La question fondamentale que vous vous posez est la suivante : à quoi sert l’IA ? Sert-elle à satisfaire les besoins de l’humanité, à améliorer le bien-être et le développement intégral des personnes, ou sert-elle à enrichir et à accroître le pouvoir déjà élevé de quelques géants technologiques malgré les dangers pour l’humanité ? Telle est la question fondamentale. 

La réponse dépend de nombreux facteurs et il y a de nombreux aspects à explorer. Je voudrais en rappeler quelques-uns, afin de vous inciter à poursuivre votre exploration.

  • La question délicate et stratégique de la responsabilité des décisions prises à l’aide de l’IA doit être explorée en profondeur ; cet aspect interpelle diverses branches de la philosophie et du droit, ainsi que des disciplines plus spécifiques.
  • Des incitations appropriées et une réglementation efficace doivent être trouvées, d’une part pour stimuler l’innovation éthique utile au progrès de l’humanité, et d’autre part pour interdire ou limiter les effets indésirables.
  • L’ensemble du monde de l’éducation, de la formation et de la communication devrait lancer un processus coordonné pour accroître la connaissance et la sensibilisation à l’utilisation correcte de l’IA et pour transmettre aux nouvelles générations, dès l’enfance, la capacité critique à l’égard de cet outil.
  • Il faut évaluer les effets de l’AI sur le monde du travail. J’invite les membres de la Fondation Centesimus Annus et ceux qui participent à ses initiatives à prendre une part active, dans leurs sphères respectives, à la promotion d’un processus de reconversion et à l’adoption de formes facilitant le redéploiement des personnes licenciées vers d’autres activités.
  • Les effets positifs et négatifs de l’IA dans le domaine de la sécurité et de la vie privée doivent être soigneusement examinés.
  • Les effets sur les capacités relationnelles et cognitives des personnes, ainsi que sur leur comportement, doivent être pris en compte et étudiés. On ne peut accepter que ces capacités soient réduites ou conditionnées par un outil technologique, c’est-à-dire par ceux qui le possèdent et l’utilisent.
  • Enfin – mais cette liste n’est pas exhaustive – il faut rappeler l’énorme consommation d’énergie nécessaire au développement de l’IA, alors que l’humanité est confrontée à une transition énergétique délicate.

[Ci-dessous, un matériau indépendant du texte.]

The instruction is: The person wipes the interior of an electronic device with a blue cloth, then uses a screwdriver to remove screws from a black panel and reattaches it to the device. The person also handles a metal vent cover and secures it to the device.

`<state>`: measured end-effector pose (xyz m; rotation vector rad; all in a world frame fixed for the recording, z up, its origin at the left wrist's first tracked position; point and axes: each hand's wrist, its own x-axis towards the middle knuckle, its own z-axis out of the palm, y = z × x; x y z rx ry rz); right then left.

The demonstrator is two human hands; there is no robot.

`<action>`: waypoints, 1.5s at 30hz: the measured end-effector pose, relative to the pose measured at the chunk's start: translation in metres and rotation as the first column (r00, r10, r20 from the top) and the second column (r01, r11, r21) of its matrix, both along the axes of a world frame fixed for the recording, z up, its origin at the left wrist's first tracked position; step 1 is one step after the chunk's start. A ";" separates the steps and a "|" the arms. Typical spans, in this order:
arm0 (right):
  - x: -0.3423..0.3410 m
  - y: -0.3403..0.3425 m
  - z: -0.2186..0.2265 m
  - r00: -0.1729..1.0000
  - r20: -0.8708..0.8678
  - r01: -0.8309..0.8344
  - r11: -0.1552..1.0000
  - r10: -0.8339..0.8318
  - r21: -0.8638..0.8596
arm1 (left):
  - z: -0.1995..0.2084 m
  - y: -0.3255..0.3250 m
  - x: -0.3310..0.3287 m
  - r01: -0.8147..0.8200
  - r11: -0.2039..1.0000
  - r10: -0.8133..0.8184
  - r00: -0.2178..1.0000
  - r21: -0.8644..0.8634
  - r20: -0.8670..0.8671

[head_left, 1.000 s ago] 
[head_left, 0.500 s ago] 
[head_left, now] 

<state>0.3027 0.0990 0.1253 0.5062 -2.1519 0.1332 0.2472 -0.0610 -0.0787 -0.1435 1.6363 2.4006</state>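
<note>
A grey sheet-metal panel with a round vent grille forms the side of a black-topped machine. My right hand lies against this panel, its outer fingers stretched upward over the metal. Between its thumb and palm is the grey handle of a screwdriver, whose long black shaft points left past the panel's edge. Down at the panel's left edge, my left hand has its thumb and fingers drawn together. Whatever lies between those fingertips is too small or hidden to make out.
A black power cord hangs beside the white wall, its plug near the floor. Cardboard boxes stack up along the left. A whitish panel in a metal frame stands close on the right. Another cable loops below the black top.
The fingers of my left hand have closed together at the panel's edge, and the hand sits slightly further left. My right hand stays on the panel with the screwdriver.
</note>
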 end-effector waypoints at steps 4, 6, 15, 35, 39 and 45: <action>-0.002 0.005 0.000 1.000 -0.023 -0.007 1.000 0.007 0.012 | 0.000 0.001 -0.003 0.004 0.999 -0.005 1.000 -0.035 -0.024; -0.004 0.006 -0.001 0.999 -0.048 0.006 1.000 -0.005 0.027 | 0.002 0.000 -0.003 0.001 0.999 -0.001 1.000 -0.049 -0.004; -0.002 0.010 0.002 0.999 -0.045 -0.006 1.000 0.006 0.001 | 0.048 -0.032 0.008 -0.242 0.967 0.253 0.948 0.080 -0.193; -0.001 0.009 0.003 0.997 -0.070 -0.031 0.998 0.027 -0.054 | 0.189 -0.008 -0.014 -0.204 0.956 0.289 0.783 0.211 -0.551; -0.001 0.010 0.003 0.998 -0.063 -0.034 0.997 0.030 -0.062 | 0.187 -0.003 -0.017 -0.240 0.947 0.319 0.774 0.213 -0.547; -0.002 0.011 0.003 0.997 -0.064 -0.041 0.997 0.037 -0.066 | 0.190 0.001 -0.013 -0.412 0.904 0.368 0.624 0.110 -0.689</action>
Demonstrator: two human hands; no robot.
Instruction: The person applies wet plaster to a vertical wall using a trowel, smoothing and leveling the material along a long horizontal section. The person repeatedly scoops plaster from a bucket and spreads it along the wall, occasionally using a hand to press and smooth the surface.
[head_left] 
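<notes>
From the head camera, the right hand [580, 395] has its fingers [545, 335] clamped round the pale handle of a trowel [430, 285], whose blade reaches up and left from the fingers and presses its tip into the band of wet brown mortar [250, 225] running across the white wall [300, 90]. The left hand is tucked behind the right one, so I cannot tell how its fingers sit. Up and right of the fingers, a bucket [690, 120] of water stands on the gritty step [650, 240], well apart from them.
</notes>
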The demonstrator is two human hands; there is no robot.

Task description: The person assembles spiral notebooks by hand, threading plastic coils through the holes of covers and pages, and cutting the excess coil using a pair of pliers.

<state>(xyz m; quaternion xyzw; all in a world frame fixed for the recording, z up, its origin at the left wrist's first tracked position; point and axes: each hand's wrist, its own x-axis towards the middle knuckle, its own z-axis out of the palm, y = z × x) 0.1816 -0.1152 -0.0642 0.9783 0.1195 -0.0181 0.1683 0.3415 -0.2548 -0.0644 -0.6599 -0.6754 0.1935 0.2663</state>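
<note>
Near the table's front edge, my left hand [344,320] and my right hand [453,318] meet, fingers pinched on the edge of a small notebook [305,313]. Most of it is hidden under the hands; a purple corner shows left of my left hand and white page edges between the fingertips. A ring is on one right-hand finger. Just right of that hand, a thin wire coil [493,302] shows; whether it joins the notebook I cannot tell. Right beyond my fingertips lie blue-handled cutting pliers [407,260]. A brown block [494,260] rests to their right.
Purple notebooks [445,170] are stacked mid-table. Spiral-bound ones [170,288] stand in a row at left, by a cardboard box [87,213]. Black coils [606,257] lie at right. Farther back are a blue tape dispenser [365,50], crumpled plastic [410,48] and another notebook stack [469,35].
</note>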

Chers amis, c’est sur le front de l’innovation technologique que se jouera l’avenir de l’économie, de la civilisation, de l’humanité elle-même. Nous ne devons pas manquer l’occasion de penser et d’agir autrement, avec l’esprit, le cœur et les mains, pour orienter l’innovation vers une configuration centrée sur la primauté de la dignité humaine. Il ne faut pas en discuter. L’innovation qui favorise le développement, le bien-être et la coexistence pacifique et qui protège les personnes défavorisées. Cela nécessite un environnement réglementaire, économique et financier qui limite le pouvoir monopolistique de quelques-uns et permet au développement de profiter à l’ensemble de l’humanité.

C’est pourquoi j’espère que Centesimus Annus continuera à aborder cette question. Je salue le lancement du deuxième projet de recherche conjoint entre la Fondation et l’Alliance stratégique des universités catholiques de recherche (SACRU) sur « L’intelligence artificielle et le soin de la maison commune : un accent sur les affaires, la finance et la communication », coordonné par madame Tarantola. Tenez-moi au courant !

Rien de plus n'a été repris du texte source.